Why Badges in School?

For the past few weeks, and for the next few weeks, the YALSAblog is talking about badges. This week our focus is on the positive impact of badge programs in school environments.

An example of a school-based badge program is the New York City Department of Education’s course called DIG/IT. This course prepares students for life after high school. “The DIG/IT course provides a context that empowers and encourages learners to develop new real-world skills and knowledge that advance life goals, while engaging with others in a social give-and-take that builds community credibility and connections. Fun, motivating badges demonstrate to the world what the learners know and can do, and how others value their contributions.”

In June Education Week’s Digital Directions blog included a post about badges in which they discussed what advocates and skeptics have to say about badging within the K-12 environment. The post includes this statement, “Advocates of this vision for K-12 contend that such badges could help bridge educational experiences that happen in and out of school, as well as provide a way to recognize ‘soft skills’ such as leadership and collaboration…”

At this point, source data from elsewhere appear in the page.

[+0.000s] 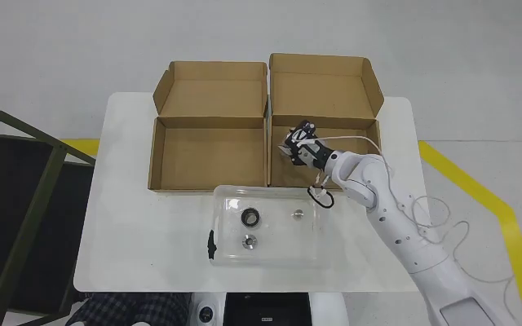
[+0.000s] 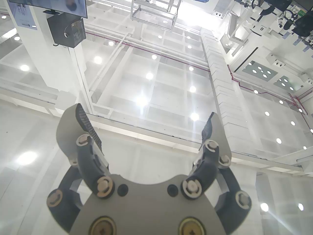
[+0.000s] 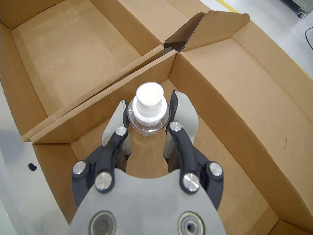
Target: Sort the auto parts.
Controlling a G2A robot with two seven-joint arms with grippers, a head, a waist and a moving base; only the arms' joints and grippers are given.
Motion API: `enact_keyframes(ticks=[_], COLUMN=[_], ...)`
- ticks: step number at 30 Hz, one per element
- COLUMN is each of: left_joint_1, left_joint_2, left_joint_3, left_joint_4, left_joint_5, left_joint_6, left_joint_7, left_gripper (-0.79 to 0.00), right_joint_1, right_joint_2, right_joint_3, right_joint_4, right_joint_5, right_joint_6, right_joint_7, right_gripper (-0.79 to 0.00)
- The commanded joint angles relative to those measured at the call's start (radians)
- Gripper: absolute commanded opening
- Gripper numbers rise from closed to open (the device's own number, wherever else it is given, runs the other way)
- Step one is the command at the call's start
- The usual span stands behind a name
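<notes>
A white table (image 1: 122, 228) stands on pale grey floor (image 1: 65, 57) crossed by a yellow line (image 1: 469, 179).

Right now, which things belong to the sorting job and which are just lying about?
Job: white-capped clear part in the right fingers; left cardboard box; right cardboard box; clear tray holding black ring, metal ring, small metal part.
Lying about: dark frame beside the table; yellow floor tape; small black piece at the tray's edge, purpose unclear.
</notes>
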Motion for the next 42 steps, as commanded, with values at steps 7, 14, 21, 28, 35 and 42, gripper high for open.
enact_keyframes(ticks=[7, 14, 21, 28, 35, 42], left_joint_1=[0.000, 0.000, 0.000, 0.000, 0.000, 0.000], left_joint_2=[0.000, 0.000, 0.000, 0.000, 0.000, 0.000], left_joint_3=[0.000, 0.000, 0.000, 0.000, 0.000, 0.000], left_joint_4=[0.000, 0.000, 0.000, 0.000, 0.000, 0.000], left_joint_5=[0.000, 0.000, 0.000, 0.000, 0.000, 0.000], left_joint_6=[0.000, 0.000, 0.000, 0.000, 0.000, 0.000], left_joint_7=[0.000, 0.000, 0.000, 0.000, 0.000, 0.000], left_gripper=[0.000, 0.000, 0.000, 0.000, 0.000, 0.000], right_joint_1=[-0.033, -0.109, -0.209, -0.341, -0.465, -0.546], right_joint_2=[0.013, 0.040, 0.070, 0.096, 0.117, 0.131], right_joint_3=[0.064, 0.151, 0.209, 0.257, 0.284, 0.277], right_joint_4=[-0.086, -0.233, -0.416, -0.584, -0.676, -0.706], right_joint_5=[0.001, 0.017, 0.063, 0.011, -0.101, -0.226], right_joint_6=[-0.022, -0.122, -0.296, -0.366, -0.434, -0.463], right_joint_7=[0.004, 0.091, 0.235, 0.296, 0.275, 0.259], right_gripper=[0.000, 0.000, 0.000, 0.000, 0.000, 0.000])
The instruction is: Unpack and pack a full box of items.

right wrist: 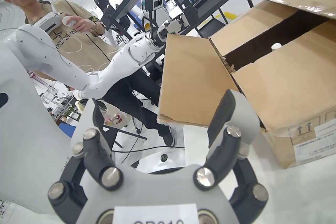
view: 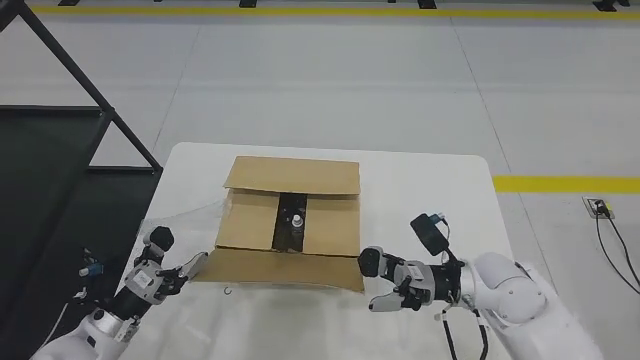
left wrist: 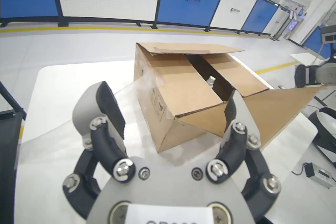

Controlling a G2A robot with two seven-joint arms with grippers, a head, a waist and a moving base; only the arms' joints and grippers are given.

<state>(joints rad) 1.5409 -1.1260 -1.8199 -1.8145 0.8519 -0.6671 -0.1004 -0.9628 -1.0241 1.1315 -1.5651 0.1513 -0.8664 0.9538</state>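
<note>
A brown cardboard box [view: 290, 218] stands in the middle of the white table [view: 430, 180]. Its long flaps are folded outward, and the near flap [view: 285, 267] slopes down toward me. Between the two inner flaps a dark gap shows a bottle with a white cap [view: 297, 222] [left wrist: 210, 80] [right wrist: 276, 46]. My left gripper [view: 190, 263] [left wrist: 173, 112] stands open at the near flap's left corner, one finger [left wrist: 235, 114] beside the flap edge. At the flap's right corner my right gripper [view: 375, 282] [right wrist: 162, 117] is open, with the flap [right wrist: 189, 83] just ahead of it.
A black metal rack [view: 60, 160] stands off the table's left side. Clear film [left wrist: 147, 83] clings to the box's left wall. Bare tabletop lies right of the box and along the front edge.
</note>
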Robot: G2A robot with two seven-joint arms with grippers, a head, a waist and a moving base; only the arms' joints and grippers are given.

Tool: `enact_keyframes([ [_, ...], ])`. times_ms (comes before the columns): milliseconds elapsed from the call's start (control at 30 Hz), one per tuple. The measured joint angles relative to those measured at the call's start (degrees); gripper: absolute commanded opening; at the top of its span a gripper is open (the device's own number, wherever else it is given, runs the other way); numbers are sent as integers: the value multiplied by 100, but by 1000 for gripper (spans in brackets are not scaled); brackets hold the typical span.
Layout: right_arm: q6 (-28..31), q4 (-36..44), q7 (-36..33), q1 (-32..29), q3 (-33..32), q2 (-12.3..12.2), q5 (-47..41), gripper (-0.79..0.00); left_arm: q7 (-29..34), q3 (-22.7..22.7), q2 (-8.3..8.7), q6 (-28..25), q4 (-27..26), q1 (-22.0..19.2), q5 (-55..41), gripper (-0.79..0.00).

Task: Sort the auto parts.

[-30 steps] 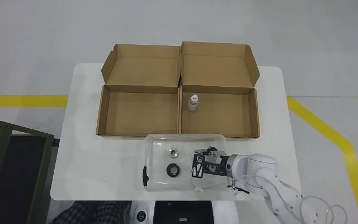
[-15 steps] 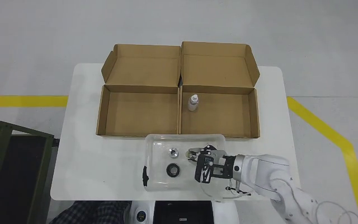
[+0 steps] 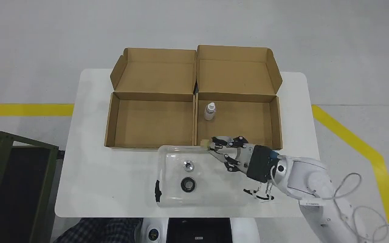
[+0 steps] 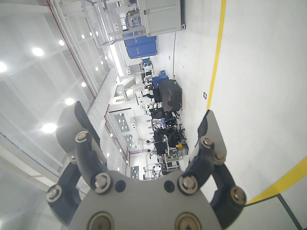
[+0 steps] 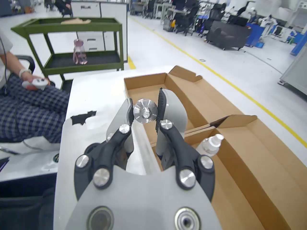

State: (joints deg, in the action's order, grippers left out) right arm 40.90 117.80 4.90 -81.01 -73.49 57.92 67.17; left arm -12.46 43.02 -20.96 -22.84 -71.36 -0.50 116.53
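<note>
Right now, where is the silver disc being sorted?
In the right gripper, the silver disc hangs over the clear tray's far rim, beside the right cardboard box.

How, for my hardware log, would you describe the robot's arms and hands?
The right arm is white with rounded segments, and a thin white cable loops beside it. The right hand and left hand match. Each has a grey metal base plate, black link bars joined by silver screws, and grey finger plates lined with black ribbed pads.

The right gripper (image 5: 145, 108) partly hides the bottle (image 5: 210, 144).
</note>
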Motion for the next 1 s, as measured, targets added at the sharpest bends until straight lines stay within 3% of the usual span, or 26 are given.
enact_keyframes([
  [467, 314, -232, 689, -15, -364, 10, -703, -785, 0, 0, 0, 0, 0, 0, 0, 0],
  [767, 364, -254, 616, 56, -378, 26, -732, -785, 0, 0, 0, 0, 0, 0, 0, 0],
  [1000, 299, -450, 111, 141, -332, 25, -538, -785, 0, 0, 0, 0, 0, 0, 0, 0],
])
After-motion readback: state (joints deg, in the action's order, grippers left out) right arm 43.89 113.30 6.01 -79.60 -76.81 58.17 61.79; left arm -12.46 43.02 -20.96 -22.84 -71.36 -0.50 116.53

While skeptics might not agree with some of the views expressed in the Digital Directions post, programs like that being piloted in New York City are looking at badge programs and related curricula as a way for students to gain and demonstrate skills and knowledge. As Cathy Davidson wrote on the DML Central Blog, “Let’s imagine a society where the only goal of teaching (it’s a high bar) is to help every child master what they need in order to lead the most fulfilling life they are capable of leading—productive, creative, responsible, contributing to their own well-being and that of their society. No grades. No tests. Just an educational system based on helping each child to find her or his potential for leading the best (Socrates would call it ‘happiest’) life possible.” Badging programs in K-12 environments might be just the way to get to Davidson’s vision.